He smiled.
"Ay, truly, the gods forget. But if you would give yourself to death for him, why not do a lesser thing?—give your beauty, Folle-Farine?"
A scarlet flush burned her from head to foot. For once she mistook his meaning. She thought, how could a beauty that he—who perished there—had scorned, have rarity or grace in those cold eyes, of force or light enough to lure him from his grave?
The low melody of the voice in her ear flowed on.
"See you—what he lacks is only the sinew that gold gives. What he has done is great. The world rightly seeing must fear it; and fear is the highest homage the world ever gives. But he is penniless; and he has many foes; and jealousy can with so much ease thrust aside the greatness which it fears into obscurity, when that greatness is marred by the failures and the feebleness of poverty. Genius scorns the power of gold: it is wrong; gold is the war scythe on its chariot, which mows down the millions of its foes and gives free passage to the sun-coursers, with which it leaves those heavenly fields of light for the gross battle-fields of earth."
"You were to give that gold," she muttered, in her throat.
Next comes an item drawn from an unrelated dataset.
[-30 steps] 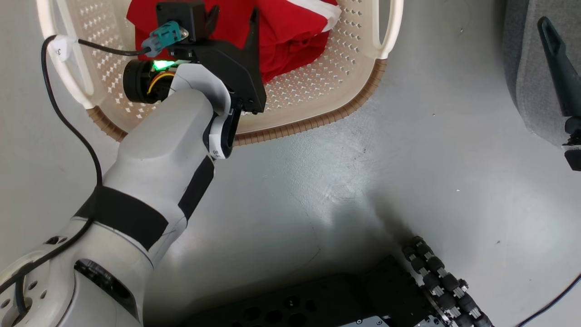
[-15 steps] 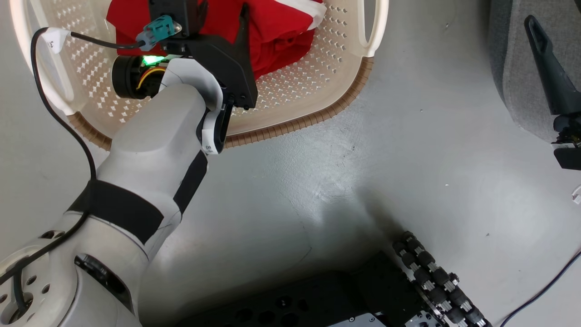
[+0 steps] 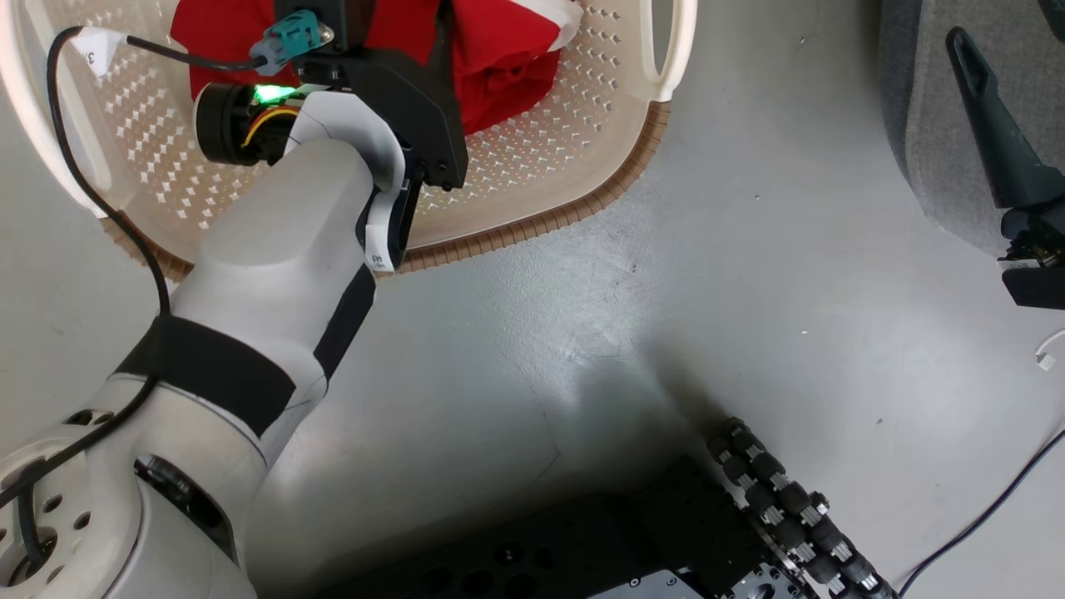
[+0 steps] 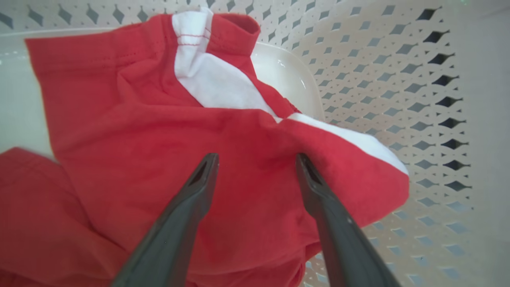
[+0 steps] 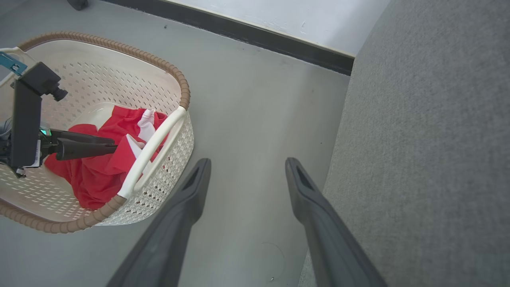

"Nay, not so. I was to set him free: to find his fame or his grave; as he might. He will soon find one, no doubt. Nay; you would make no bond with me, Folle-Farine. You scorned my golden pear. Otherwise—how great they are! That cruel scorn, that burning color, that icelike coldness! If the world could be brought to see them once aright, the world would know that no powers greater than these have been among it for many ages. But who shall force the world to look?—who? It is so deaf, so slow of foot, so blind, unless the film before its eyes be opened by gold."
He paused and waited.
She watched silent on the threshold there.
The cruel skill of his words cast on her all the weight of this ruin which they watched.